- **Directions for this task**
When you copy the material below, keep every line exact and drop the pictures.

- **Dataset content**
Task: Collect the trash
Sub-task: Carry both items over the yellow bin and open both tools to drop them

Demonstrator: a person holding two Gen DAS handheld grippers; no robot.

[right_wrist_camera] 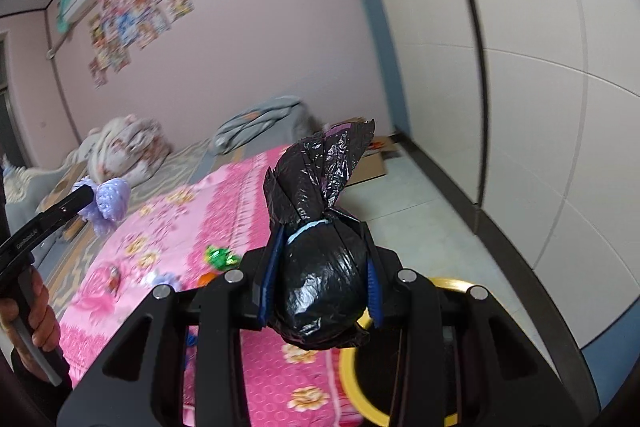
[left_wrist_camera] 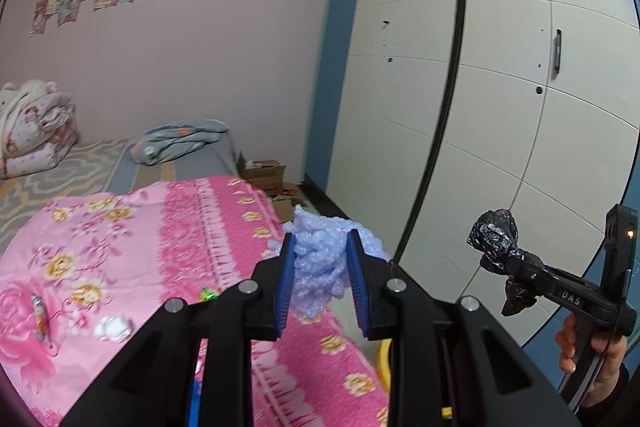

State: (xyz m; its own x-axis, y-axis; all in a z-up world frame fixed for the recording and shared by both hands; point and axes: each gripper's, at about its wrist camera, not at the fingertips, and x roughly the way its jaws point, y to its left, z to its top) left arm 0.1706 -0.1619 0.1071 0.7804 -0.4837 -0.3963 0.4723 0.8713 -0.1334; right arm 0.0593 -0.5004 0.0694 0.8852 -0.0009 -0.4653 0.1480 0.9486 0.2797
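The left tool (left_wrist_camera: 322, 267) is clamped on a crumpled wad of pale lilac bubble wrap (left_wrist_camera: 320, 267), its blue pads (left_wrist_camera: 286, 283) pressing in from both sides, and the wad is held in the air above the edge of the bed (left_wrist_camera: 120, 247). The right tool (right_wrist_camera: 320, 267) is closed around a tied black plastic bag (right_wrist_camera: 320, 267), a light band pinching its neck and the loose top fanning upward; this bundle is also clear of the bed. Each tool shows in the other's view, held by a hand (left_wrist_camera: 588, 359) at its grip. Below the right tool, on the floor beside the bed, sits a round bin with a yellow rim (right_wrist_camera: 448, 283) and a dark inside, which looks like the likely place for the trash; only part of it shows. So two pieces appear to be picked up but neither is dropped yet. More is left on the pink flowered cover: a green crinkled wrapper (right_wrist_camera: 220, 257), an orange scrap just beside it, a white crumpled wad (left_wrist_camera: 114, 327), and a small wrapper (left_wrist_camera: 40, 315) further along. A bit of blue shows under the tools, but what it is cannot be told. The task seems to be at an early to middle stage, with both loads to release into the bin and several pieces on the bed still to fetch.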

- **Response box**
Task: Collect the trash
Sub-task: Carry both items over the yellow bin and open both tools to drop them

Demonstrator: a person holding two Gen DAS handheld grippers; no robot.

[right_wrist_camera] 
[left_wrist_camera] 

State: (xyz m; its own x-axis, y-axis; all in a z-up world frame fixed for the recording and shared by both hands; point and axes: each gripper's, at about its wrist camera, not at the fingertips, and x roughly the way its jaws point, y to its left, z to its top) left arm 0.1706 -0.1619 0.1071 0.7804 -0.4837 -0.3963 0.4723 0.8713 -0.1334; right arm 0.0593 -0.5004 0.0694 0.8852 -0.0009 -0.4653 0.1480 0.9486 0.2797
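The left tool (left_wrist_camera: 322, 267) is clamped on a crumpled wad of pale lilac bubble wrap (left_wrist_camera: 320, 267), its blue pads (left_wrist_camera: 286, 283) pressing in from both sides, and the wad is held in the air above the edge of the bed (left_wrist_camera: 120, 247). The right tool (right_wrist_camera: 320, 267) is closed around a tied black plastic bag (right_wrist_camera: 320, 267), a light band pinching its neck and the loose top fanning upward; this bundle is also clear of the bed. Each tool shows in the other's view, held by a hand (left_wrist_camera: 588, 359) at its grip. Below the right tool, on the floor beside the bed, sits a round bin with a yellow rim (right_wrist_camera: 448, 283) and a dark inside, which looks like the likely place for the trash; only part of it shows. So two pieces appear to be picked up but neither is dropped yet. More is left on the pink flowered cover: a green crinkled wrapper (right_wrist_camera: 220, 257), an orange scrap just beside it, a white crumpled wad (left_wrist_camera: 114, 327), and a small wrapper (left_wrist_camera: 40, 315) further along. A bit of blue shows under the tools, but what it is cannot be told. The task seems to be at an early to middle stage, with both loads to release into the bin and several pieces on the bed still to fetch.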

No additional lines are needed for this answer.